Clients can now hit endpoints like /api/books/?author=Tolkien&search=ring&ordering=-published_year.

Testing Your API

DRF provides an APIClient that makes writing tests straightforward:

# books/tests.py
from django.contrib.auth import get_user_model
from rest_framework.test import APITestCase
from rest_framework import status
from .models import Book


class BookAPITests(APITestCase):
    def setUp(self) -> None:
        self.user = get_user_model().objects.create_user(
            username="reader", password="secret123"
        )
        self.client.force_authenticate(user=self.user)

    def test_create_book(self) -> None:
        payload = {
            "title": "The Hobbit",
            "author": "J.R.R. Tolkien",
            "published_year": 1937,
            "isbn": "9780547928227",
        }
        response = self.client.post("/api/books/", payload, format="json")
        self.assertEqual(response.status_code, status.HTTP_201_CREATED)
        self.assertEqual(Book.objects.count(), 1)

Run the test suite with:

python manage.py test

Best Practices

A few habits that pay dividends as your API grows:

• Version your API from day one (/api/v1/books/).

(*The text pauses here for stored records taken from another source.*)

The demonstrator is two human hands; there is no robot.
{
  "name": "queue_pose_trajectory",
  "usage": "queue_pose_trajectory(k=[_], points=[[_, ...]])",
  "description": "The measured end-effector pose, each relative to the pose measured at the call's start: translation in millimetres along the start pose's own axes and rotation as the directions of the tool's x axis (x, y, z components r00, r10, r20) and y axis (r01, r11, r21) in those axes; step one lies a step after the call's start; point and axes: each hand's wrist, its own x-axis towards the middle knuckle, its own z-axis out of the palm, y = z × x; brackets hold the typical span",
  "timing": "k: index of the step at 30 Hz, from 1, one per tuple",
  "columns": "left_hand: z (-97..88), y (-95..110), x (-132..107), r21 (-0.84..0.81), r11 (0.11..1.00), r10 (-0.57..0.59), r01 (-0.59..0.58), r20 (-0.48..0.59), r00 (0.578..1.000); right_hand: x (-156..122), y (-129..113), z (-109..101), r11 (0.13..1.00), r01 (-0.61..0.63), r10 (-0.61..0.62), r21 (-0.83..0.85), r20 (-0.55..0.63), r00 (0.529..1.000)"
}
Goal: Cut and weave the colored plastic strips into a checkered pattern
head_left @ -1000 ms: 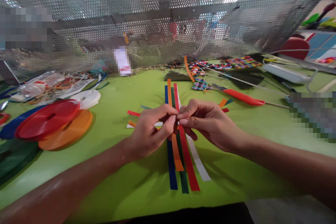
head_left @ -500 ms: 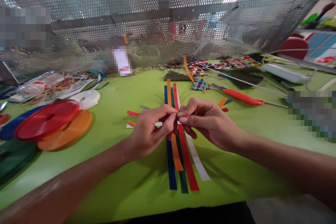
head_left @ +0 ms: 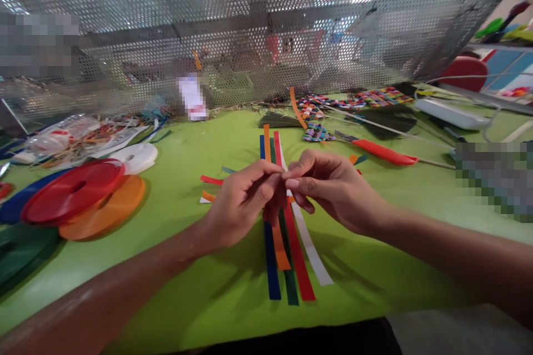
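My left hand [head_left: 239, 205] and my right hand [head_left: 337, 188] meet fingertip to fingertip over a bundle of crossing ribbon strips. Both are closed in a pinch; whatever is between the fingers is too small or hidden to make out. Running toward me from beneath them are a blue strip [head_left: 272, 269], an orange strip [head_left: 281, 244], a green strip [head_left: 292, 288], a red strip [head_left: 300, 258] and a white strip [head_left: 312, 249]. Other strips lie crosswise, with a red end [head_left: 211, 179] poking out at left. My hands cover the crossing itself.
At left lie ribbon rolls: red [head_left: 50, 194], orange [head_left: 125, 205], white [head_left: 141, 155] and green [head_left: 25, 255]. A red-handled cutter [head_left: 387, 153] rests at right, near woven colourful pieces [head_left: 318, 132]. Perforated metal panel [head_left: 250, 22] rises behind the green tabletop [head_left: 187, 299].
My hands have risen slightly with their fingertips still together, and the right hand has shifted a little. The strips beneath lie almost as before.
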Motion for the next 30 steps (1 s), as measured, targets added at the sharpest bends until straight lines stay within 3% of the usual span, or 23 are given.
queue_pose_trajectory(k=[20,30], points=[[-0.9,1.1,3.5,-0.135,0.985,-0.101,0.111,0.080,0.992,-0.1,-6.8,4.1,0.996,-0.084,0.084,0.036,0.003,0.996],[-4.7,3.6,5.1,-0.161,0.963,-0.191,0.216,0.153,0.970,-0.4,-4.4,2.8,0.999,-0.033,0.034,-0.035,0.030,0.999]])
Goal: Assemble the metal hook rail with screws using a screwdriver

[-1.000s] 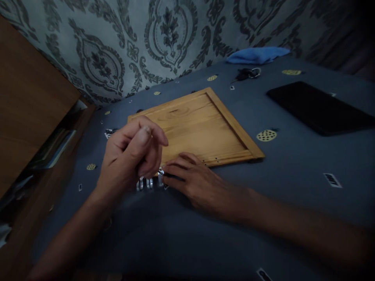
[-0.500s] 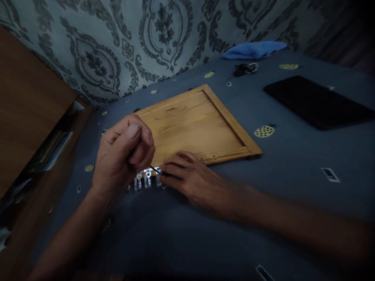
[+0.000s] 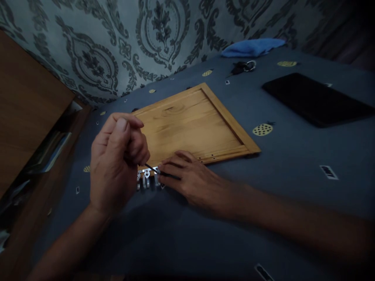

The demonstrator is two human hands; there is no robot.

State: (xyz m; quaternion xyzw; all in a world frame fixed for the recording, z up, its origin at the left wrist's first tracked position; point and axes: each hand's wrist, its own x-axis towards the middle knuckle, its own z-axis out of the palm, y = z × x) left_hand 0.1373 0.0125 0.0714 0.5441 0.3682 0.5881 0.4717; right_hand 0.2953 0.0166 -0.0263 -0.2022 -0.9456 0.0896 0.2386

Breaking changes are inevitable.
• Keep serializers thin: move business logic into services or model methods.
• Use select_related and prefetch_related in your querysets to avoid N+1 queries.
• Document with OpenAPI: tools like drf-spectacular generate interactive docs automatically.
• Throttle public endpoints to prevent abuse (DEFAULT_THROTTLE_CLASSES).
• Never return Django model instances directly; always go through a serializer.
• Separate read and write serializers when the shapes diverge.
• Write integration tests, not just unit tests —the wiring between URL, view, serializer, and permission is where most bugs hide.

When to Use DRF (and When Not To)

DRF is an excellent choice when:

• You already have a Django codebase and want to expose parts of it as an API.
• You need an admin, an ORM, and an API in the same project.
• You value convention-over-configuration and a rich ecosystem.

It may be overkill if:

• You only need a tiny service with a couple of endpoints —a microframework like FastAPI or Flask may be lighter. See FastAPI vs Django for a deeper comparison.
• Your workload is heavily async and streaming-oriented; DRF’s async support has improved but is still less mature than FastAPI’s.

Conclusion

Django REST Framework remains the most productive way to build REST APIs in the Python ecosystem. It layers serialization, validation, authentication, permissions, and pagination on top of Django’s solid foundations, and it scales from weekend projects to services handling millions of requests. Start with ModelViewSet and routers to get moving quickly, then reach for custom permissions, filters, and throttles as your API matures. Pair it with drf-spectacular for documentation and djangorestframework-simplejwt for stateless authentication, and you have a stack that will serve you well for years.